First, the problem of counting the number of perfect matchings is in P for planar graphs. ( https://en.wikipedia.org/wiki/FKT_algorithm ) ( A good exposition of this fact can be found in the first chapter of Jerrum's book on Counting, Sampling and Integrating.)
Next, for each edge $e$ of $G$, count the number of perfect matchings of $G \setminus e$. This can be turned into the probability that a uniform perfect matching contains $e$ - just divide by the number of perfect matchings in $G$. Sample an edge according to this probability, and continue inductively.
(This is taking advantage of the fact that matchings are a "self-reducible" structure, so counting problems and uniform sampling problems are essentially the same. You can see JVV "Random Generation of Combinatorial Structures from a Uniform Distribution" for more on this point of view.)
A simple proof that this gives the correct distribution:
Let $c(H)$ denote the number of ordered perfect matchings in a graph $H$, as ordered sequences. (Which is $n!$ times the number of unordered perfect matchings, $n = H/2$.)

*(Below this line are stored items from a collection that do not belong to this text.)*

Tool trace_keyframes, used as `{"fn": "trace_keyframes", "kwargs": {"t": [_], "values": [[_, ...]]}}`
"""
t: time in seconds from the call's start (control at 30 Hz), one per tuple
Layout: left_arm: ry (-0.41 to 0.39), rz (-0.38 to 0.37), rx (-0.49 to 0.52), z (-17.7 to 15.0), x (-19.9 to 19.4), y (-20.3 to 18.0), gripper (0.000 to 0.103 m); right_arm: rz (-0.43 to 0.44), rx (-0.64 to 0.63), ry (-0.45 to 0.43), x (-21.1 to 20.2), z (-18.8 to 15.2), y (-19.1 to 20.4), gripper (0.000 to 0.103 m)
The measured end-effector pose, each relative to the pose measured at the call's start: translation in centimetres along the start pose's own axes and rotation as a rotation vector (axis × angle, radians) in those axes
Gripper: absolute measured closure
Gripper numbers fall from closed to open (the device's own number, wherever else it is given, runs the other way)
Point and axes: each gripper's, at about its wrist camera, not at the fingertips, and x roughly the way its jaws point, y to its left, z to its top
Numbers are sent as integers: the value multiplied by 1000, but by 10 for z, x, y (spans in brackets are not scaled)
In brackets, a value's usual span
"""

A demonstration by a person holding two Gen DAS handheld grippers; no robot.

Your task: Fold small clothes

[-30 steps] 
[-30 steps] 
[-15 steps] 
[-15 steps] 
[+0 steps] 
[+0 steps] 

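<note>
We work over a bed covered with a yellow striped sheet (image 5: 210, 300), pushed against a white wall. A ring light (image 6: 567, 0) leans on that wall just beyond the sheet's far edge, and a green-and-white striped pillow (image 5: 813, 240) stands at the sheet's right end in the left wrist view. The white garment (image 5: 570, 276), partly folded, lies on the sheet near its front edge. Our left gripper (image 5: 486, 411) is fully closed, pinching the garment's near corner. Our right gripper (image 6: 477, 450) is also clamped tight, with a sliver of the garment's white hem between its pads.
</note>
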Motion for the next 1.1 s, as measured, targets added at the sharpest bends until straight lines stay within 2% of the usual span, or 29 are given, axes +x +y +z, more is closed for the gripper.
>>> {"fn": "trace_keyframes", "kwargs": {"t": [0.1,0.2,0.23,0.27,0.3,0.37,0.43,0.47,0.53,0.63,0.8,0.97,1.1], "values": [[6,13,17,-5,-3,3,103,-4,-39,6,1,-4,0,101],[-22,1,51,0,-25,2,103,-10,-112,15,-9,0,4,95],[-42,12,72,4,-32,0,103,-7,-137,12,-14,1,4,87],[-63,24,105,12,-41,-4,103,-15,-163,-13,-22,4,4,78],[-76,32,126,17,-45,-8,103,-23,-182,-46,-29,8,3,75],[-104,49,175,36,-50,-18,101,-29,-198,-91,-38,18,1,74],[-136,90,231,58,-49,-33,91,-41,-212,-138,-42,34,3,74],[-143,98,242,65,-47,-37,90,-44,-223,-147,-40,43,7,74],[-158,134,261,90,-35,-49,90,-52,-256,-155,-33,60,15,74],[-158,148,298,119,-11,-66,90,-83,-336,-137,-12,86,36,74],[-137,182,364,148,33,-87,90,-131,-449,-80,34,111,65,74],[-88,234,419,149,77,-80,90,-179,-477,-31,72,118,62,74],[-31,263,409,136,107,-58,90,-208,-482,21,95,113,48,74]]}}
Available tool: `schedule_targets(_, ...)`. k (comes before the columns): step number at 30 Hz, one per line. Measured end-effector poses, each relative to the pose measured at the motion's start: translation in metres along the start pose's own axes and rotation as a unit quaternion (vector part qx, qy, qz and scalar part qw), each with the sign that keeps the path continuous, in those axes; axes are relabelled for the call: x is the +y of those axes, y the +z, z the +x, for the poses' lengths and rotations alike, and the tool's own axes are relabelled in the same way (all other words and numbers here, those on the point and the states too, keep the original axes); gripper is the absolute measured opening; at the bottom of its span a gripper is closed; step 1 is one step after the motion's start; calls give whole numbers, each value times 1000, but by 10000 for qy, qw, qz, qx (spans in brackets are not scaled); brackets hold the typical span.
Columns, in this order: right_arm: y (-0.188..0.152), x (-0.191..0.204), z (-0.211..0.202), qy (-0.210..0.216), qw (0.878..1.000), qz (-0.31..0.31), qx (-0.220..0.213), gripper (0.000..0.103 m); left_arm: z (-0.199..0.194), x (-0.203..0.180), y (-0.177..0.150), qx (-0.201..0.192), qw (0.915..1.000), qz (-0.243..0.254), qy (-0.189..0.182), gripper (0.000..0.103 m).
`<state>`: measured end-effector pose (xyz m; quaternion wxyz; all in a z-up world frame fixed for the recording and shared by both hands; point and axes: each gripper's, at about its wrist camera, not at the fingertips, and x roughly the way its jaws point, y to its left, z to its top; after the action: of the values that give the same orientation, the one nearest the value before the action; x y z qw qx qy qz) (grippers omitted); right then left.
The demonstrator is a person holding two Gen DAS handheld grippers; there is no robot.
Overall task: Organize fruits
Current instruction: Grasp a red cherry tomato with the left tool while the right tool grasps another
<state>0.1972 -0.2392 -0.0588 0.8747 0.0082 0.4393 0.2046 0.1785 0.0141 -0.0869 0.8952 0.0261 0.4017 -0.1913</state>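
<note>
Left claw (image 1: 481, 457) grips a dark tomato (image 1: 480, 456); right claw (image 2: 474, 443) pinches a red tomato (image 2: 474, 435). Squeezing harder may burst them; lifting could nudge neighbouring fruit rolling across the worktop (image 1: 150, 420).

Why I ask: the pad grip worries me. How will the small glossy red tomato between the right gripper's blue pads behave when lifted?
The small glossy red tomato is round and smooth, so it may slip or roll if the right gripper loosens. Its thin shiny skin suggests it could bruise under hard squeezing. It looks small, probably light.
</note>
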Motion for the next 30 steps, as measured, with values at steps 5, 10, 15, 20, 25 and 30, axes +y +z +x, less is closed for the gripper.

Let $e_1, \ldots, e_n$ the sequence of edges chosen in this procedure. Since each step was independent of the former, the probability of choosing this sequence of edges is:
$\frac{ c(G \setminus e_1)}{c(G)} \frac{ c(G \setminus \{e_1, e_2\} )}{c(G \setminus e_1)} \ldots \frac{ c(G \setminus \{e_1, \ldots, e_{n-1} \}) }{c(G \setminus \{ e_1, \ldots, e_{n-2} \} )}$.
Note that $c(G \setminus \{e_1, \ldots, e_{n-1} \}) = 1$, since $G \setminus \{e_1, \ldots, e_{n-1} \}$ is just the edge $e_n$. So this product telescopes and leaves $1 / c(G)$.